Sabemos por Atanásio que no Oriente havia uma grande ansiedade em relação aos Concílios de Arimino e Selêucia. Basílio descreveu em detalhes a angústia criada pela deserção da maioria dos Bispos quanto a heresia ariana. E apelou para o Papa, desesperado. Mais tarde, disse que tinha escrito ao Bispo de Roma pedindo para que este ‘supervisionasse (esta a fórmula verbal da palavra ‘bispo’) os assuntos aqui no Oriente e ditasse sentença, para que pudesse atuar por sua própria autoridade no assunto e escolher homens à altura da tarefa’. Assim, o que Basílio realmente disse foi: ‘Não podemos vencer esta heresia. Tu possuis autoridade! Usa ela!’

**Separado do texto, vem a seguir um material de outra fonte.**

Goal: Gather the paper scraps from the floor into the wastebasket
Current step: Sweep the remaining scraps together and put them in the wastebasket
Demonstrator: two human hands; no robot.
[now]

Observemos o que Basílio requer: a tarefa dos legados papais, pela qual advoga para persuadir os Bispos orientais, para que aceitem a anulação dos Concílios de Arimino e Selêucia por parte do Papa. Atualmente os orientais afirmam que os Bispos orientais sempre rejeitaram qualquer noção de jurisdição papal universal, contudo Basílio jamais teria instado um procedimento baseado num princípio negado pelos Bispos orientais!

Mas concedamos por um momento a afirmação ortodoxa de que os Bispos orientais não aceitavam a jurisdição papal universal… se isso fosse verdade, a resposta ao plano de Basílio seria óbvia, se fosse levado a efeito: declarariam que o Bispo de Roma não tinha autoridade para enviar legados para garantir a aceitação da sua decisão. No entanto, não devemos esquecer que Basílio era um teólogo destacado e prelado oriental; sabia muito bem o que seus companheiros Bispos aceitariam ou não. Mediante sua solicitação, reconheceu que Roma podia (e o fez!) exercer legitimamente sua jurisdição sobre o Oriente. Estava seguro de que seus companheiros prelados reconheceriam essa jurisdição. 

Dâmaso dirigiu uma carta aos Bispos da Ilíria e, através deles, a todos os Bispos orientais. Assegurou-lhes que não deviam se alarmar pelo grande número de Bispos que caíram na heresia em Arimino; nestes assuntos, os números são irrelevantes – afirma Dâmaso – ‘porque é evidente que nem o Bispo Romano [Libério], cujo juízo era o que se buscava perante todos, nem Vicente, nem outros, ofereceram qualquer consentimento a tais decretos’. Dâmaso recordava aos Bispos orientais que a negativa de Libério a confirmar a fórmula ariana ‘ipso facto’ anulava ‘ipso facto’ a ação dos Bispos hereges. 

Ninguém se opôs a esta recordação!

Em sua carta, Dâmaso relembra o trabalho do Concílio de Niceia: ‘Nossos antepassados, 318 Bispos, dirigidos a partir da cidade do santíssimo Bispo da cidade de Roma, tendo se reunido em Concílio em Niceia, ergueram este baluarte contra as armas do diabo’.

Consideremos estes fatos: nem o Concílio de Niceia, nem o seu Credo puderam garantir a ortodoxia; poucos anos após o Concílio surgiram novas formas de arianismo no Oriente. O Concílio não podia interpretar seus próprios cânones; portanto, o Concílio não podia garantir seus próprios cânones! É evidente que um Concílio como tal não pode funcionar como Magistério.

Conforme o plano de Cristo, ‘o governo ordinário da Igreja não está nos Concílios gerais, mas nos Bispos em união com a Santa Sé. Era para Roma que os homens angustiados daqueles dias olhavam; não para os Concílios gerais. Em um sentido, de fato, os olhos de todos estiveram por algum tempo voltados para o grande Bispo de Alexandria; contudo, o próprio Santo Atanásio voltou o seu olhar para Roma’.

O conciliarismo defendido pelos apologistas ortodoxos orientais como alternativa à autoridade papal é tão somente uma teoria. Não pode substituir o Papado porque o Papado é o plano de Deus para a sua Igreja. 

A fórmula da História é simples: 

Concílio – Papado = Caos”

(Pe. Ray Ryland, doutor em Teologia pela Universidade de Marquette e licenciado em Direito oela Universidade de San Diego; fonte: Página da Iglesia Católica Bizantina no FB; tradução livre: CMN).